◆ **The problem**
Omit the pictures and output exactly the lines from the start of the entries through the line containing "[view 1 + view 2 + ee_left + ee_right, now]".

◆ **Dataset entries**
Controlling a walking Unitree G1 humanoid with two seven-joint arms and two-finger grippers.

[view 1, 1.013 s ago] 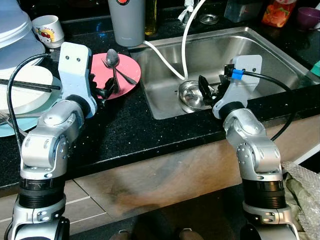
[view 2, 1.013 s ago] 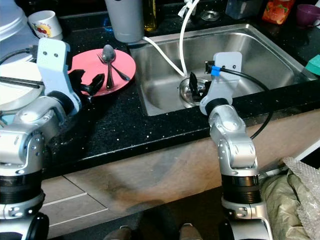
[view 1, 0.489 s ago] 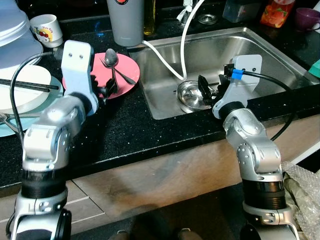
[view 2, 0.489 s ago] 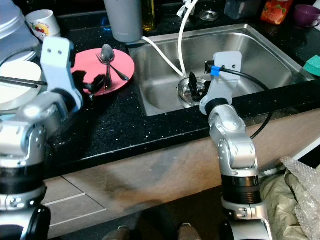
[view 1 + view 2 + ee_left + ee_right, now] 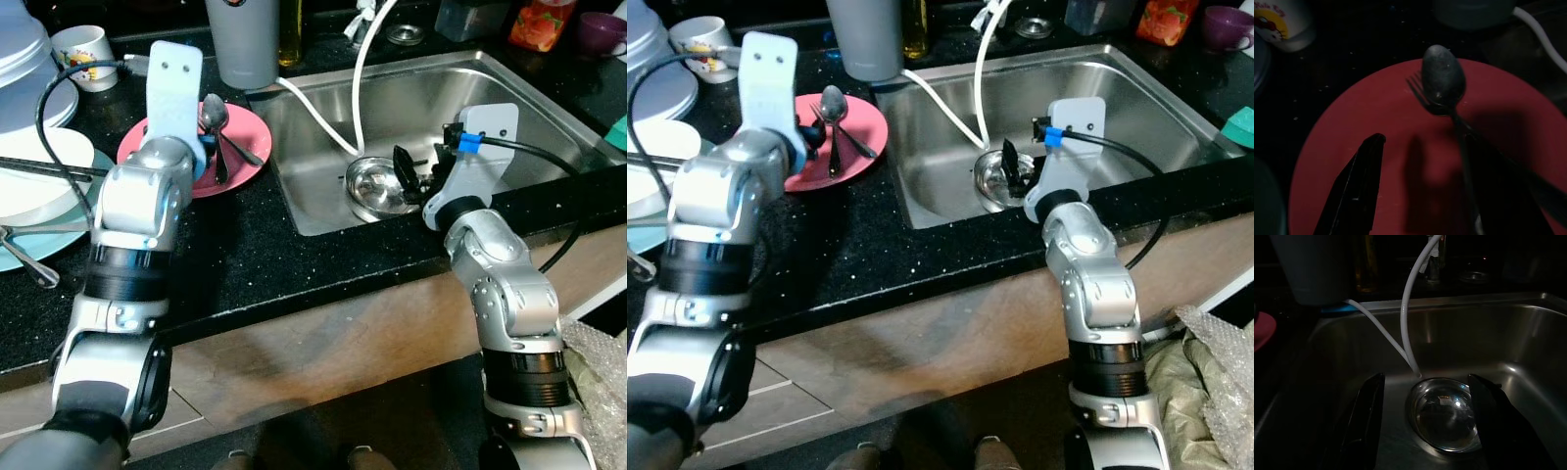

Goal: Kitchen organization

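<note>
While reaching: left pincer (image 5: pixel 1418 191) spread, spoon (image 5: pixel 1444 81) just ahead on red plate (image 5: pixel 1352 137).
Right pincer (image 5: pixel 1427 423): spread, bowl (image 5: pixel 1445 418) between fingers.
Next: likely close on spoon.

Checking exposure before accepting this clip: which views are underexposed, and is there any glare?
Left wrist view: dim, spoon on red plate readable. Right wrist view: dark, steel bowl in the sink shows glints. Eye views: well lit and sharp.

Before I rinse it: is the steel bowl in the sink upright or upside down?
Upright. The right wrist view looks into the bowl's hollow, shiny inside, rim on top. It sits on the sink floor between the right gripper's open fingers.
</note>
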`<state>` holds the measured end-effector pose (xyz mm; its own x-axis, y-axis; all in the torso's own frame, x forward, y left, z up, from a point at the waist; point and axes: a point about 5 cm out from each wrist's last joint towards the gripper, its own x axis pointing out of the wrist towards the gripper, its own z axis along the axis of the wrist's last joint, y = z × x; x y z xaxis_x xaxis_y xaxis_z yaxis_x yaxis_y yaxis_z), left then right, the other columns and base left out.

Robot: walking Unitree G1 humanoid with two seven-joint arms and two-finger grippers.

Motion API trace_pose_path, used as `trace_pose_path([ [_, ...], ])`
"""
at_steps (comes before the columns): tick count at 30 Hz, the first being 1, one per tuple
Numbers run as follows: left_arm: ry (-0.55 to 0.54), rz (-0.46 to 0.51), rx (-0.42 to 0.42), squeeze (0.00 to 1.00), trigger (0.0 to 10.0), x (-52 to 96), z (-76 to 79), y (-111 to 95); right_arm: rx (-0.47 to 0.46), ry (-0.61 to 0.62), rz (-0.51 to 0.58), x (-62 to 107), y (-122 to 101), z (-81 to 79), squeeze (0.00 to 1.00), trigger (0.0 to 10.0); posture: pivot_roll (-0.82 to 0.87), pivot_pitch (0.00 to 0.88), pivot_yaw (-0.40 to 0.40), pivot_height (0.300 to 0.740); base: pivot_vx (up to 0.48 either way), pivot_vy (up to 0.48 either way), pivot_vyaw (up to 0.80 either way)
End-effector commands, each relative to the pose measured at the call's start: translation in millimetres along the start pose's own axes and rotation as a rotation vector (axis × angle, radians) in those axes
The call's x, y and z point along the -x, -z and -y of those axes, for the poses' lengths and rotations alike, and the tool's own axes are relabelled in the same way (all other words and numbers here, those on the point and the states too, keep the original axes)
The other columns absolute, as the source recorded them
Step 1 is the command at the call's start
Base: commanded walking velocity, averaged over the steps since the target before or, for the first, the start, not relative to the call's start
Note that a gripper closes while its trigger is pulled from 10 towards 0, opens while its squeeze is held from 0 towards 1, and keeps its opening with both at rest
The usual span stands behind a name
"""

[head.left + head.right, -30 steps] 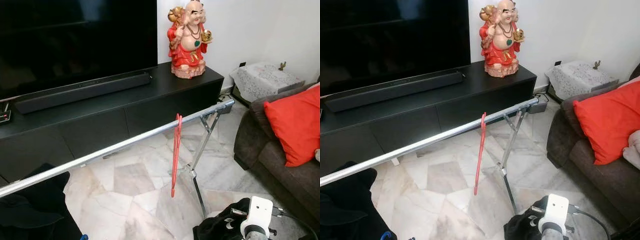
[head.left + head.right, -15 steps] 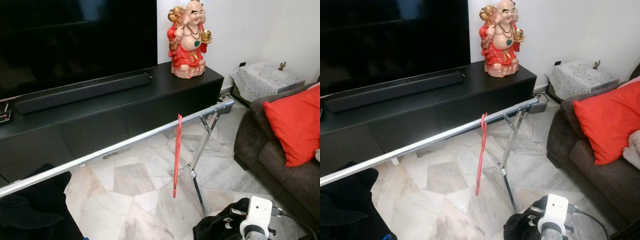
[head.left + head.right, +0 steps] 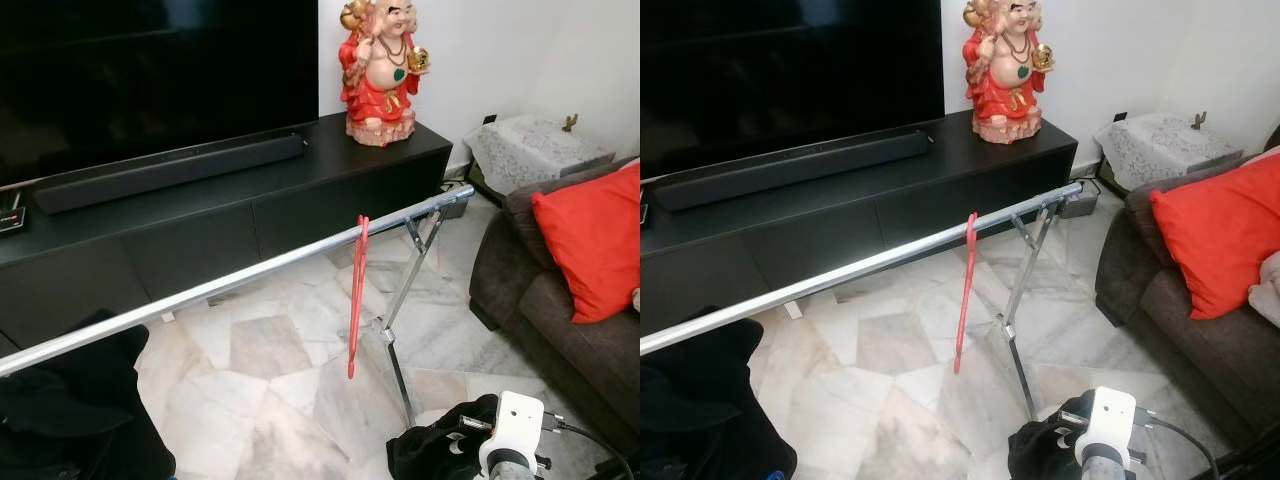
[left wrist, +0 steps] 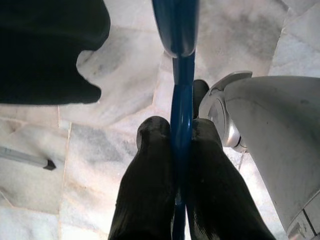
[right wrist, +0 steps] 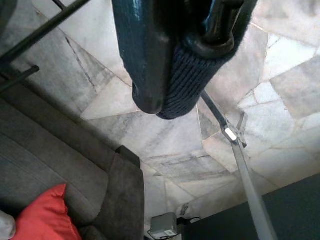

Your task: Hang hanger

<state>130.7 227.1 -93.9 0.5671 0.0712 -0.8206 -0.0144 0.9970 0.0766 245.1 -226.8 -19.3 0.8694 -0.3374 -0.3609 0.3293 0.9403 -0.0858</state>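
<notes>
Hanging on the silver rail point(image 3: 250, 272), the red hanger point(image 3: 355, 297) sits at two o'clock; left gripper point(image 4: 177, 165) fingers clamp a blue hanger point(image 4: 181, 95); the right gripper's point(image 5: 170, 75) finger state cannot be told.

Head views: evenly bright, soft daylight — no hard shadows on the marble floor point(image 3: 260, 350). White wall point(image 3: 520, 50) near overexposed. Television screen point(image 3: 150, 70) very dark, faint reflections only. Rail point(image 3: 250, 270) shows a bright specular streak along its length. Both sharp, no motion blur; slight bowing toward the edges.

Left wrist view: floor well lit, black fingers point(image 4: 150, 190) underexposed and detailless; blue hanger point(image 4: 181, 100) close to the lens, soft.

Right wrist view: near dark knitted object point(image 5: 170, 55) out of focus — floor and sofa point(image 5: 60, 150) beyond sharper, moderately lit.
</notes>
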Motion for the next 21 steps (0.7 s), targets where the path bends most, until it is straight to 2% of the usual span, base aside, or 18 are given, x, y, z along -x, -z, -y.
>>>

◆ **Result for this exercise**
Controlling a walking Unitree G1 humanoid with two seven-joint arms and two-finger grippers.

[view 1, 1.013 s ago] 
[view 2, 1.013 s ago] 
[view 1, 0.489 s ago] 
[view 2, 0.489 s ago] 
[view 1 + view 2 + ee_left + ee_right, now] 

For this exercise, nothing more remains to be given.